**Task objective:**
If a line in the material below holds the string "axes", tally it, then give the tally alone.

**Data block:**

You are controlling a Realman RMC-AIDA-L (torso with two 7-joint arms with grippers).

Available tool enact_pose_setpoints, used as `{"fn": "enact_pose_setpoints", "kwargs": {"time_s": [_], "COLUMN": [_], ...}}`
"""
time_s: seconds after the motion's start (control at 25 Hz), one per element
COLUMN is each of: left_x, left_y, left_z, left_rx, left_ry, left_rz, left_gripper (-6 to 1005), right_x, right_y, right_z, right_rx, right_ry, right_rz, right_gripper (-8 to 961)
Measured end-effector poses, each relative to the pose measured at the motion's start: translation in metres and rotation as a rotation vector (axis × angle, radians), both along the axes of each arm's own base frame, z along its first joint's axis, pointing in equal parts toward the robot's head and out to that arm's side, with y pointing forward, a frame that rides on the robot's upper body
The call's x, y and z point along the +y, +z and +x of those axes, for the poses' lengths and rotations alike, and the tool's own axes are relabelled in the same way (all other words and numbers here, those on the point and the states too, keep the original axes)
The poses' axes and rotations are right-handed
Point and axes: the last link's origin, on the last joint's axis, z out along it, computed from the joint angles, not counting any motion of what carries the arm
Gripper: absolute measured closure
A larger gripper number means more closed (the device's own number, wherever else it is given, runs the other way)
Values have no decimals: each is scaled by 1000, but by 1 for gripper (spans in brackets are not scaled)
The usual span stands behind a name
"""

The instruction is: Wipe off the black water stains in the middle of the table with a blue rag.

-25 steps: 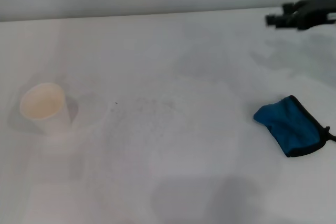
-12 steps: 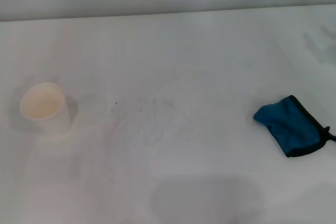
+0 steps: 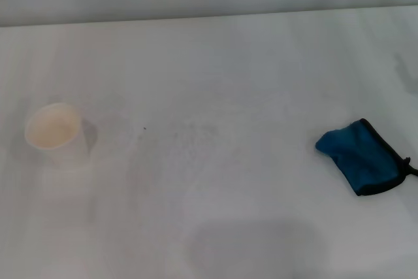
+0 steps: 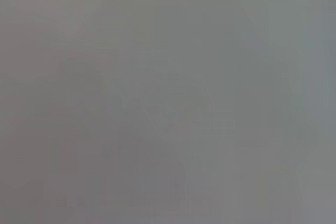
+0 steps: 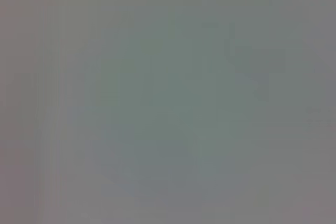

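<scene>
The blue rag (image 3: 361,156), crumpled, with black edge trim, lies on the white table (image 3: 215,63) at the right side in the head view. No dark pear-shaped blot shows; only a tiny dark speck (image 3: 144,129) and faint dots mark the middle of the table. Neither gripper shows in the head view. Both wrist views are plain grey and show nothing recognisable.
A white paper cup (image 3: 56,134) stands upright at the left of the table. The table's far edge (image 3: 209,16) meets a grey wall at the back.
The right gripper, seen at the back right one second ago, has moved out of the head view. The rag and cup have not moved.
</scene>
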Motion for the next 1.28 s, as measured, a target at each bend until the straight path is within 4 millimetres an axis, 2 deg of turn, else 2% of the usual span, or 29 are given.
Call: {"fn": "enact_pose_setpoints", "kwargs": {"time_s": [0.44, 0.88, 1.28], "left_x": [3, 5, 12], "left_y": [-3, -11, -10], "left_z": [0, 2, -2], "left_rx": [-3, -54, -58], "left_ry": [53, 77, 109], "left_rz": [71, 74, 64], "left_gripper": [338, 337, 334], "right_x": [-5, -10, -13], "right_y": [-18, -9, -10], "right_z": [11, 16, 16], "right_rx": [-35, -55, -47], "right_ry": [-92, -100, -110], "right_rz": [-21, 5, 37], "right_gripper": [316, 319, 322]}}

**Response to this exercise:**
4